Talk:Log-normal distribution

From Wikipedia, the free encyclopedia

This article is within the scope of WikiProject Statistics, which collaborates to improve Wikipedia's coverage of statistics. If you would like to participate, please visit the project page.

Contents

[edit] Old talk

Hello. I have changed the intro from "log-normal distributions" to "log-normal distribution". I do understand the notion that, for each pair of values (mu, sigma), it is a different distribution. However, common parlance is to call all the members of a parametric family by a collective name -- normal distribution, beta distribution, exponential distribution, .... In each case these terms denote a family of distributions. This causes no misunderstandings, and I see no advantage in abandoning that convention. Happy editing, Wile E. Heresiarch 03:42, 8 Apr 2004 (UTC)

In the formula for the maximum likelihood estimate of the logsd, shouldn't it be over n-1, not n?

Unless you see an error in the math, I think its ok. The n-1 term usually comes in when doing unbiased estimators, not maximum likelihood estimators.
You're right; I was confused.

QUESTION: Shouldn't there be a square root at the ML estimation of the standard deviation? User:flonks

Right - I fixed it, thanks. PAR 09:15, 27 September 2005 (UTC)

[edit] Could I ask a question?

If Y=a^2; a is a log normal distribution ; then What kind of distribution is Y?

a is a lognormal distribution
so log(a) is a normal distribution
log(a^2) = 2 log(a) is also a normal distribution
a^2 is a lognormal distribution --Buglee 00:47, 9 May 2006 (UTC)

One should say rather that a has---not is---a lognormal distribution. The object called a is a random variable, not a probability distribution. Michael Hardy 01:25, 9 May 2006 (UTC)

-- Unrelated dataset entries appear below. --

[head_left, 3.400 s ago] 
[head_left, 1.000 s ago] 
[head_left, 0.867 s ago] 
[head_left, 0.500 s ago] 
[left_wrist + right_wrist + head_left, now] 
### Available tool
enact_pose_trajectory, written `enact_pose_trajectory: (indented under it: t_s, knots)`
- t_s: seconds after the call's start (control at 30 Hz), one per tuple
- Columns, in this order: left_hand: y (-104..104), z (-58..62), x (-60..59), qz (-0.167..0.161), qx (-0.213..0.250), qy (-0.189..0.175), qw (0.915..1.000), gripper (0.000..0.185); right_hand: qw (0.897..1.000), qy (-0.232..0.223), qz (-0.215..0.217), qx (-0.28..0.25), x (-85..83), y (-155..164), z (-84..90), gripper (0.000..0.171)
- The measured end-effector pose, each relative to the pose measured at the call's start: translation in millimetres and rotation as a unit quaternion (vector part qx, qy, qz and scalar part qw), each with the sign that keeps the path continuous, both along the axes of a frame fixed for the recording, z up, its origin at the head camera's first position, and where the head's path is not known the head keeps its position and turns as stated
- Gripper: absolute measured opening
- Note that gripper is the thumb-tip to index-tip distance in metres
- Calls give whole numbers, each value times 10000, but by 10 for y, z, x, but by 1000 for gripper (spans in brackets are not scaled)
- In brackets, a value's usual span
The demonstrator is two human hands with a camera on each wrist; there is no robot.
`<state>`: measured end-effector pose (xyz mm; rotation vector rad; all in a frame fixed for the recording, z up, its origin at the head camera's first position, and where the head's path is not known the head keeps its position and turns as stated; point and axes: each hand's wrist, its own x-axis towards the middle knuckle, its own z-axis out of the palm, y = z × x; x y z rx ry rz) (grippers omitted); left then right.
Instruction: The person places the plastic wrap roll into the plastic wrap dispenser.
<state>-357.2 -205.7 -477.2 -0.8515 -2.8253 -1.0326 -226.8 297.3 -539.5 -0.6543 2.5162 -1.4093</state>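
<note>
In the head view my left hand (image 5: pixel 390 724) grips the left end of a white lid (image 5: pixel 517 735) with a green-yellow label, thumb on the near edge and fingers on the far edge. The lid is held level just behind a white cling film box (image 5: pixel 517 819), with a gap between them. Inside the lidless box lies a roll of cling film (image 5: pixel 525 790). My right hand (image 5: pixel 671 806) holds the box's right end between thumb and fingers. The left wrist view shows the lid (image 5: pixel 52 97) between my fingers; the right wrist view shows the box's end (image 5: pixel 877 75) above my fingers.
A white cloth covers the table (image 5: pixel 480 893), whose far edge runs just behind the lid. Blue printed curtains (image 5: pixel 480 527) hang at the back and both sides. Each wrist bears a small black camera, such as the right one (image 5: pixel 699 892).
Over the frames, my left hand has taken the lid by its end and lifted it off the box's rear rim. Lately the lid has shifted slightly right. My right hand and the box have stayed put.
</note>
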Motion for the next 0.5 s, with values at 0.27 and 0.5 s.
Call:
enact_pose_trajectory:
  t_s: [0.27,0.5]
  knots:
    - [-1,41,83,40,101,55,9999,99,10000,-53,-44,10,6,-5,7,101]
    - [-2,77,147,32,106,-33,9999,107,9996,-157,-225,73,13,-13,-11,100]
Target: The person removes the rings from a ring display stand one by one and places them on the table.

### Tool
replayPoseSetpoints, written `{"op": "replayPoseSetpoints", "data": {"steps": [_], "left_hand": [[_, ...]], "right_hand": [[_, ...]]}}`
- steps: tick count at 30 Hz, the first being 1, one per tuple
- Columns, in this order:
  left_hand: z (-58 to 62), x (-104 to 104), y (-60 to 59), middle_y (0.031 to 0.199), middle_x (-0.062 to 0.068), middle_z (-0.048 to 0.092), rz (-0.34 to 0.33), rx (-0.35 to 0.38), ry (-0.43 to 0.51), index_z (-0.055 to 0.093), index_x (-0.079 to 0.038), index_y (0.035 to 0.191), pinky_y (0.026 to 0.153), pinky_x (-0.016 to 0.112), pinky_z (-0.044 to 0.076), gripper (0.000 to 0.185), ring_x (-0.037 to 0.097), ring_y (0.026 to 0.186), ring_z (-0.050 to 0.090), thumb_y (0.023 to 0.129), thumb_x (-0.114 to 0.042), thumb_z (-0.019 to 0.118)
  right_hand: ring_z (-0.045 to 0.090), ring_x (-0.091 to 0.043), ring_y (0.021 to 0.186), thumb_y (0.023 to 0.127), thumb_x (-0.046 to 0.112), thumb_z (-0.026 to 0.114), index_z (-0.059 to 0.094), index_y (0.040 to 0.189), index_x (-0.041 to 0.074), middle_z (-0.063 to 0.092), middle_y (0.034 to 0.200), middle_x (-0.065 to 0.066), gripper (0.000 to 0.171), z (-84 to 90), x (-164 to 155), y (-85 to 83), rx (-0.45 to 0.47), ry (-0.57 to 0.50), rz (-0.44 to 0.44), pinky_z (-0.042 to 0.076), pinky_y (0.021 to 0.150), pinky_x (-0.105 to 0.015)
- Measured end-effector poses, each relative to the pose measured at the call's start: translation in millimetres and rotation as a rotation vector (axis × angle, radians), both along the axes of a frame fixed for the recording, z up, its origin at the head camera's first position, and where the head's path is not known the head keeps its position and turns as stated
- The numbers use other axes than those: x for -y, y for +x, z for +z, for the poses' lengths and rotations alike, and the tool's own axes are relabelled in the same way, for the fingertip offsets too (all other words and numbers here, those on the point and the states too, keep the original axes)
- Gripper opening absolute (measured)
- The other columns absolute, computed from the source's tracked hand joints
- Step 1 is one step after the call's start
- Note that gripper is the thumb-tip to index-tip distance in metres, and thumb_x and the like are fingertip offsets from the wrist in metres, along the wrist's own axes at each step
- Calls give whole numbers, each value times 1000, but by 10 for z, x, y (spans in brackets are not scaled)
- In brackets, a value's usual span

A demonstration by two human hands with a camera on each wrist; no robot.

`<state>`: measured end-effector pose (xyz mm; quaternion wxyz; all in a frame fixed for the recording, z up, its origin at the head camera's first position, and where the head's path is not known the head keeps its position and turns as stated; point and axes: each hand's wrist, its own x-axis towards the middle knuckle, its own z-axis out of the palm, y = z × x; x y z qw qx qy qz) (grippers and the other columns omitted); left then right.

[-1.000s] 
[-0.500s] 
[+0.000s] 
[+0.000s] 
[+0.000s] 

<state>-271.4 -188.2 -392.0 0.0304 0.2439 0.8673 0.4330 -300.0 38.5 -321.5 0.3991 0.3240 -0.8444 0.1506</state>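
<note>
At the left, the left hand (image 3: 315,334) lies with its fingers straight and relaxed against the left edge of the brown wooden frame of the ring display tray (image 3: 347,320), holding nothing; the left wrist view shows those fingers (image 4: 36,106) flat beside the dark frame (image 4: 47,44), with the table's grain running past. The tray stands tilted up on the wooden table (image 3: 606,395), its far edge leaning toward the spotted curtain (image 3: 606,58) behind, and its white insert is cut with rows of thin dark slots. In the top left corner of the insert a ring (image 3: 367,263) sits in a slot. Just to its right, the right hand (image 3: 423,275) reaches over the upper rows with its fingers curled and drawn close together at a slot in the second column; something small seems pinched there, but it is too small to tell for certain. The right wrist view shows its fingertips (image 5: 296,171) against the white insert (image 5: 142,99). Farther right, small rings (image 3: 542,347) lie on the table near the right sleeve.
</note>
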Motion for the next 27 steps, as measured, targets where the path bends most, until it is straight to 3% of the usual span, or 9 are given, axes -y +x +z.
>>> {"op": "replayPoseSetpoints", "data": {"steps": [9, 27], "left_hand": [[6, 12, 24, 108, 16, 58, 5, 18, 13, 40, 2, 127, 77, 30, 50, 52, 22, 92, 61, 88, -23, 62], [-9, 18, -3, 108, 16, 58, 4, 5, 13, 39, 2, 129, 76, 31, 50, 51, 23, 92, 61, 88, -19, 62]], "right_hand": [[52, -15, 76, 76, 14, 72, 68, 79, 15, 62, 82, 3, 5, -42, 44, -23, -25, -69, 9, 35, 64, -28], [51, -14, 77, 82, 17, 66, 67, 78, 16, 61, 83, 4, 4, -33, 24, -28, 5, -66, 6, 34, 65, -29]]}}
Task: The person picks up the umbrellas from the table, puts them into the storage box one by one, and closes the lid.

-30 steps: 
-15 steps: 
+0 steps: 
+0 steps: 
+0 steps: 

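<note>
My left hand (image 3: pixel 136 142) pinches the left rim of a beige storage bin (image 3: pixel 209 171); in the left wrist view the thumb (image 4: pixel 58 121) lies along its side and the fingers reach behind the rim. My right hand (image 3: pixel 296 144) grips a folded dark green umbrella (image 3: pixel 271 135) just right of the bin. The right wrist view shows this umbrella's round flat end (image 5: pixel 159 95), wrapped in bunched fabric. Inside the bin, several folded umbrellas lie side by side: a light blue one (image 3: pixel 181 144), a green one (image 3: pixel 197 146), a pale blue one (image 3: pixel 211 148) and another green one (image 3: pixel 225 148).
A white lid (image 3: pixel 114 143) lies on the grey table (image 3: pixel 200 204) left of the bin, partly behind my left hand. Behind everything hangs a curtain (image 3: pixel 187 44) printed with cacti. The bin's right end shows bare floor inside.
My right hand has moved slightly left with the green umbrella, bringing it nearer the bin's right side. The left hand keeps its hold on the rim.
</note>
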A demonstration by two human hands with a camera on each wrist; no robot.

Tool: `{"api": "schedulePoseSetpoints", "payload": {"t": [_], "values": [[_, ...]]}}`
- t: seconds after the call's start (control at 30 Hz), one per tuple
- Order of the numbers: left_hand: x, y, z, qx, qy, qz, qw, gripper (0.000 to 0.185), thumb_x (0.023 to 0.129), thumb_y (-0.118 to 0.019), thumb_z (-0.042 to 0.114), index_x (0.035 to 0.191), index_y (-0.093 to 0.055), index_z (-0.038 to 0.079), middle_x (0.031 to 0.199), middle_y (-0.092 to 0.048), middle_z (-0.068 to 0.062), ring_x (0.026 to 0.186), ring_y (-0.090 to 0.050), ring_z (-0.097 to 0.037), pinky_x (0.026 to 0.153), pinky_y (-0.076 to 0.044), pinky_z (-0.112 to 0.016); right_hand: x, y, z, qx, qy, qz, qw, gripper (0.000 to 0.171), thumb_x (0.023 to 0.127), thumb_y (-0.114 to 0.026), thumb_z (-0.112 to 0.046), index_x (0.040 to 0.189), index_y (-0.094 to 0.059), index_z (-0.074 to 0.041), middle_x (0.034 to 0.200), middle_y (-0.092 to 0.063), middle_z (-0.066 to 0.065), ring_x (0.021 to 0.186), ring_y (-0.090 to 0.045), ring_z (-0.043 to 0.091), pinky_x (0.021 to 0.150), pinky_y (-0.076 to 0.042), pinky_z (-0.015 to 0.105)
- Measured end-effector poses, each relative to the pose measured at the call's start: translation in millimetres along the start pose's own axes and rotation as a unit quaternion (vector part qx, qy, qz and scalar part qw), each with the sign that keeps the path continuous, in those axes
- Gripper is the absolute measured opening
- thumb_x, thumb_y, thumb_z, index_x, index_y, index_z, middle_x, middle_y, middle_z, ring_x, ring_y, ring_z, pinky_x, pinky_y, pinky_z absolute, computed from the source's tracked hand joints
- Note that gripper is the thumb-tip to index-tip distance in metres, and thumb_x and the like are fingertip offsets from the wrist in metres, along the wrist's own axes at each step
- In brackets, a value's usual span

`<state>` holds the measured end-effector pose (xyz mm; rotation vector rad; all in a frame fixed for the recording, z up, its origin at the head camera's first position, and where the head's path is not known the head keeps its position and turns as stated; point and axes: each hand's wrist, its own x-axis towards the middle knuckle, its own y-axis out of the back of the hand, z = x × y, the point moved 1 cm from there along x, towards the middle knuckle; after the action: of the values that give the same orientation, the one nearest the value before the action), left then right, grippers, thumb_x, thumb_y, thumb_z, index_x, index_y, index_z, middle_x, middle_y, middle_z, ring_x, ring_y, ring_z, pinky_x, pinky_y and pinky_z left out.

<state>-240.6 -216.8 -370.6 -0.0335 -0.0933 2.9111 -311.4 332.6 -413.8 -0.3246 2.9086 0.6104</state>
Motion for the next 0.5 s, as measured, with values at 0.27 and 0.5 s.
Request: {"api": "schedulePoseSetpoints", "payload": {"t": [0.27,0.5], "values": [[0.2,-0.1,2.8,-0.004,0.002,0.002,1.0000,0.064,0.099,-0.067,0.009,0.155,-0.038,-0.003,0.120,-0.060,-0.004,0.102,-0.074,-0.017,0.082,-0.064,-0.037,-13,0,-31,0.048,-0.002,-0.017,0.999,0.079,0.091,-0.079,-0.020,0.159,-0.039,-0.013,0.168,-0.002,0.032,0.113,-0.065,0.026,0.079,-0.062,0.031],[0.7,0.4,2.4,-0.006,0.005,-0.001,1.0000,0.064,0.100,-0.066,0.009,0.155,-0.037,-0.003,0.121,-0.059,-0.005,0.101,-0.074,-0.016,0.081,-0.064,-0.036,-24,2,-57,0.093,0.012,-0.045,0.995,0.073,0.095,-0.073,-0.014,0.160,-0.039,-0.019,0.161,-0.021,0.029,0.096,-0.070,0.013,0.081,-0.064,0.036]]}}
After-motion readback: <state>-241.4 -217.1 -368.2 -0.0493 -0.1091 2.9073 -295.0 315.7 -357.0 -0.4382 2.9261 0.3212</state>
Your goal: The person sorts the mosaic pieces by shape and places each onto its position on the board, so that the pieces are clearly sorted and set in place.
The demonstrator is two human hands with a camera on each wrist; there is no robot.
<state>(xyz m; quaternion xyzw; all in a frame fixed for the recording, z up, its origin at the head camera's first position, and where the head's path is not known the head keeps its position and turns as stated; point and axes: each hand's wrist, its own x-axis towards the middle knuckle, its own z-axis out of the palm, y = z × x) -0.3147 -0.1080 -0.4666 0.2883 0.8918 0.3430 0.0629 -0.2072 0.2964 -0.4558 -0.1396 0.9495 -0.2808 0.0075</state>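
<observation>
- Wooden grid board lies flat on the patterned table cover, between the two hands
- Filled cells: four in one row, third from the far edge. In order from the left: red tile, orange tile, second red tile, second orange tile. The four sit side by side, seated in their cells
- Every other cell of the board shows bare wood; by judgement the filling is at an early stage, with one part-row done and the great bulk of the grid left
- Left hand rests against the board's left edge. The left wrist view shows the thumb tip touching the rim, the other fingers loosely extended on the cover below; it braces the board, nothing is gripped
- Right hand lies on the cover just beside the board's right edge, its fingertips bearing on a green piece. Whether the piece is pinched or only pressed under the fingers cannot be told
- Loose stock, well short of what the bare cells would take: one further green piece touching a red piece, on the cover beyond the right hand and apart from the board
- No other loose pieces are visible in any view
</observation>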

Maria 13 Feb 207: I've never written anything in wikipedia, so I apologise if I am doing the wrong thing. I wanted to note that the following may not be clear to the reader: in the formulas, E(X)^2 represents the square of the mean, rather than the second moment. I would suggest one of the following solutions: 1) skip the parentheses around X and represent the mean by EX. Then it is clear that (EX)^2 will be its square. However, one might wonder about EX^2 (which should represent the second moment...) 2) skip the E operator and put a letter there, i.e. let m be the mean and s the standard deviation. Then there will be no confusion. 3) add a line at some point in the text giving the notation: i.e. that by E(X)^2 you mean the square of the first moment, while the second moment is denoted by E(X^2) (I presume). I had to invert the formula myself in order to figure out what it is supposed to mean.

I've just attended to this. Michael Hardy 00:52, 14 February 2007 (UTC)

[edit] A mistake?

I think there is a mistake here : the density function should include a term in sigma squared divided by two, and the mean of the log normal variable becomes mu - sigma ^2/2 Basically what happened is that, I think, the author forgot the Ito term.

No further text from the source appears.